Comparisons should be made between the quantitative resistance loci controlling host plant resistance to stripe (yellow) rust that have been detected from difference cultivars, no matter whether the resistance was expressed differentially with temperature variation at seedling or adult stage. QTLs have been detected on wheat chromosome 5B in Libellula, Strampelli, Camp Remy, Oligoculm (the pedigree is unknown), Druchamp and Flinor for stripe (yellow) rust resistance. Moreover, pedigree analyses did show that most of these resistance donors share common ancestors (Fig. 3). For example, Camp Remy and Druchamp share common ancestor Vilmorin 27 and its ancestors including Japhet and Parsel that in turn are shared with Flinor. Camp Remy and Flinor share common ancestor Vilmorin 23, and Libellula shares with Stampelli ancestors such as Ardito and Reiti; whereas Hatif Inersable is included in the pedigrees of Flinor, Camp Remy, Druchamp and Libellula. Hatif Inersable is an intersection, which maybe an important resistance resource that could be referred to as a nucleus resistance resource.

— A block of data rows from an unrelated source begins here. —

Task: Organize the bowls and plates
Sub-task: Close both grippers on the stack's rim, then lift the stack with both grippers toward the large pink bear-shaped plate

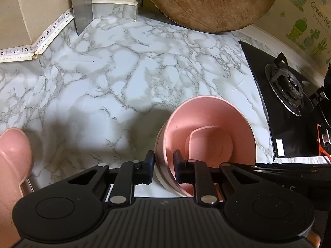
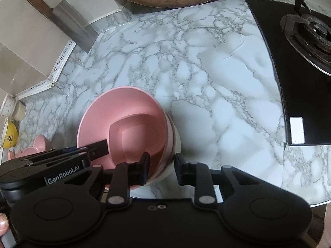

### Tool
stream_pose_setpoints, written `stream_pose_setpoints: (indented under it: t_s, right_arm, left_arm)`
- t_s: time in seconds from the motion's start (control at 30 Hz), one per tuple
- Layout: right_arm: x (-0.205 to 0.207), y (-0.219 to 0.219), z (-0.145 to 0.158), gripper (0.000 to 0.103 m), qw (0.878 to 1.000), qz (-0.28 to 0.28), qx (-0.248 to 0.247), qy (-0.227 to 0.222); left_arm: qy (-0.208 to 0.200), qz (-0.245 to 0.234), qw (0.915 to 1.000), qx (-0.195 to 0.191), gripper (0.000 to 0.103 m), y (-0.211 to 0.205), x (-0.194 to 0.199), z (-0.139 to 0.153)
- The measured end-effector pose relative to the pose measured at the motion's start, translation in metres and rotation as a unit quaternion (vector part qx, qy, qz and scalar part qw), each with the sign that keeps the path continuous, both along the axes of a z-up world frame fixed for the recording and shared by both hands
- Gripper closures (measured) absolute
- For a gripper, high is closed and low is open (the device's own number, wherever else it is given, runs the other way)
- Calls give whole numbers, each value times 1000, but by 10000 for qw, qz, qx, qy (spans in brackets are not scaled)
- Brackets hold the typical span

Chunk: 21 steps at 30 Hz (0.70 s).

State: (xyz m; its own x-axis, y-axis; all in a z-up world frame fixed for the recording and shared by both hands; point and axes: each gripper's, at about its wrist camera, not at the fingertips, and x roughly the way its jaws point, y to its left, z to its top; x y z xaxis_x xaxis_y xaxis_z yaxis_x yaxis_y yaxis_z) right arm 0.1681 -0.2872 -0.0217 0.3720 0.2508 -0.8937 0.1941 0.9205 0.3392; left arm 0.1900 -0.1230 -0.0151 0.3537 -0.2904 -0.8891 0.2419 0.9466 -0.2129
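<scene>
A stack of nested bowls, pink ones (image 1: 206,122) above a cream one, stands on the marble counter (image 1: 124,72). My left gripper (image 1: 164,161) straddles the stack's left rim, one finger outside and one inside, pads pressed on the wall. In the right wrist view the same stack (image 2: 124,113) sits at lower left. There my right gripper (image 2: 162,165) clamps the stack's right rim, with its left finger inside the top bowl and its right finger against the cream outer wall. A finger of the left gripper (image 2: 99,148) reaches into the bowl from the other side.
More pink dishes lie at the left (image 1: 14,155) (image 2: 35,146), beside a yellow bowl (image 2: 9,136) and a white cup (image 2: 10,107). A cleaver (image 2: 70,22) leans on the back wall. A round wooden board (image 1: 211,2) stands behind. A black gas hob (image 2: 306,62) borders the right.
</scene>
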Motion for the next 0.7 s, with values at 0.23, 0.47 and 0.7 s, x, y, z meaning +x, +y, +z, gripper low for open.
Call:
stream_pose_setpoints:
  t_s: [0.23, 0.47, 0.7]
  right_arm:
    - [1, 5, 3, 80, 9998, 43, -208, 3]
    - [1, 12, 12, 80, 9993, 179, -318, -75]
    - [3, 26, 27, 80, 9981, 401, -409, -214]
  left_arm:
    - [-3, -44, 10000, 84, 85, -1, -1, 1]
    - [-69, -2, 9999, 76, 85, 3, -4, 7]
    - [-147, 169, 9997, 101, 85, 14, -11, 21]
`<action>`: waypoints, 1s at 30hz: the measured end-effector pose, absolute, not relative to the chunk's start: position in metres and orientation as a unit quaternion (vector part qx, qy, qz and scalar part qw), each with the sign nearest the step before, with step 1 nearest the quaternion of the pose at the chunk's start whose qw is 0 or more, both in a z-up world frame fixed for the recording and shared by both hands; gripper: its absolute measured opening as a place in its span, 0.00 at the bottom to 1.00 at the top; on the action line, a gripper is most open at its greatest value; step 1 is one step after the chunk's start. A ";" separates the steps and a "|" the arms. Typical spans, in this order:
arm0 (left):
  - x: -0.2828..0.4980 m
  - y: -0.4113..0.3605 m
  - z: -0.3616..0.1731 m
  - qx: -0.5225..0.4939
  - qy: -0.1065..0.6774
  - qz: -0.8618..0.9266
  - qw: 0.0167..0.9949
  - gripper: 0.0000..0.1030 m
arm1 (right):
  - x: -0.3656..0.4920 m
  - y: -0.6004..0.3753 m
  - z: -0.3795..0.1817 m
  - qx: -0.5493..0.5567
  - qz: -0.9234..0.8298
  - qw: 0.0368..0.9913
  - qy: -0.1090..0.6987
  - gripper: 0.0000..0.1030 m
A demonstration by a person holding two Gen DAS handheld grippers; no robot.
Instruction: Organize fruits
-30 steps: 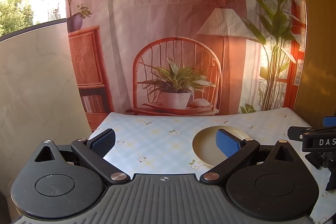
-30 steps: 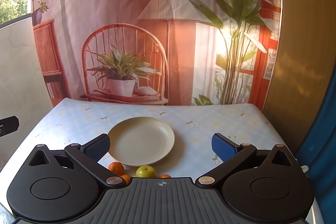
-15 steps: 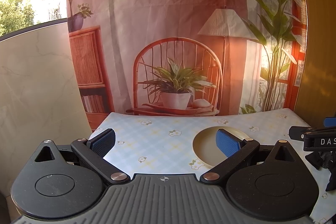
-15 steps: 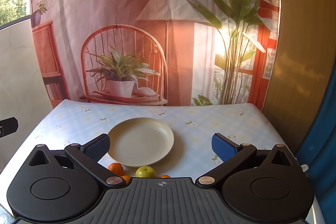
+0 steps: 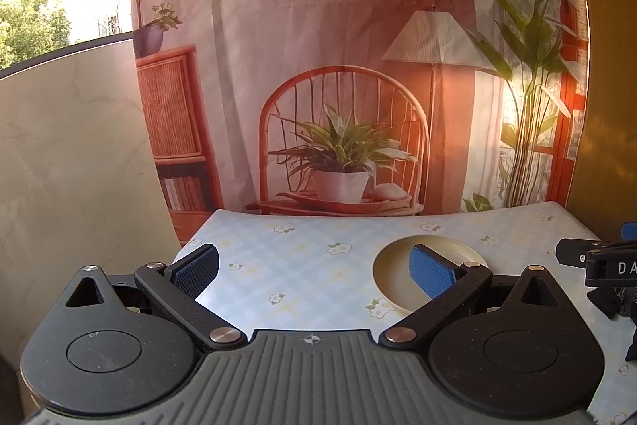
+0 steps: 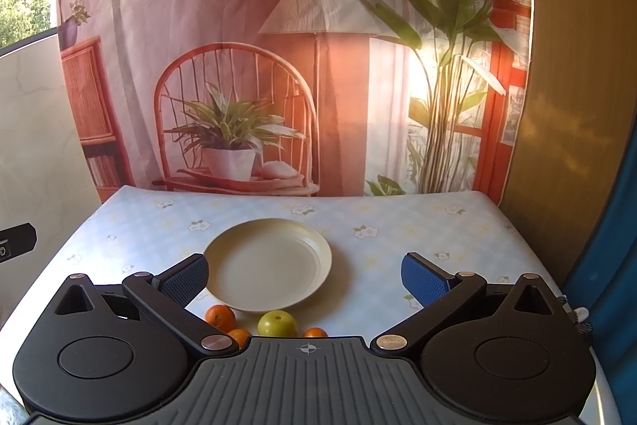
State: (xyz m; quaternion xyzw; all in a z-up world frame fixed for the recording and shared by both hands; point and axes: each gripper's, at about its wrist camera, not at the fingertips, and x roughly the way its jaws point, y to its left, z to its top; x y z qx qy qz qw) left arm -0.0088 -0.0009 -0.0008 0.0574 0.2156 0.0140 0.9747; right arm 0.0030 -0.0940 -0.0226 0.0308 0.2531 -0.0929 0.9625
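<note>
A cream plate (image 6: pixel 268 263) lies empty on the flowered tablecloth (image 6: pixel 398 226); it also shows in the left wrist view (image 5: pixel 392 265), partly behind a finger. In the right wrist view, just in front of the plate, lie an orange (image 6: pixel 219 317), a green apple (image 6: pixel 277 323) and two more oranges (image 6: pixel 240 336) (image 6: pixel 315 333), partly hidden by the gripper body. My right gripper (image 6: pixel 304 275) is open and empty above them. My left gripper (image 5: pixel 314 267) is open and empty over the table's left part. The right gripper's side shows in the left wrist view (image 5: pixel 597 261).
A printed backdrop (image 6: pixel 278 46) hangs behind the table's far edge. A marble-look panel (image 5: pixel 71 166) stands at the left and a wooden panel (image 6: pixel 565 106) at the right. A blue surface (image 6: pixel 613 245) borders the table's right side.
Both views have shifted very slightly; the scene sits a touch lower or closer. The fruits and the plate have not moved. Both grippers stay open.
</note>
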 end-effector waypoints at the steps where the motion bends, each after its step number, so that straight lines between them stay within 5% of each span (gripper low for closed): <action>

It is feasible to use durably resistant cultivars as resources to develop new varieties with durable resistance. HTAP resistance is only active during the adult-plant growth-stage, leaving seedlings vulnerable to infection unless adequate seedling-stage resistance genes (some of which are expresses throughout the crop life cycle) also are present. As seedling temperature-sensitive resistance exists in wheat, it will also be expressed in the adult-plant growth-stages only when the temperatures gradually rise during plant development. Because these genes could become more effective during the late growth-stages in the field, they can be expected to prove useful for controlling wheat stripe (yellow) rust. Deployment of both all stage or stage-specific and temperature-sensitive resistance genes into a single cultivar might provide a more effective and durable form of stripe (yellow) rust resistance. Combination of resistance QTL alleles from multiple resistance loci can be expected to improve the overall resistance levels, or at least contribute to enhancing durability of resistance deployed in commercial cultivars.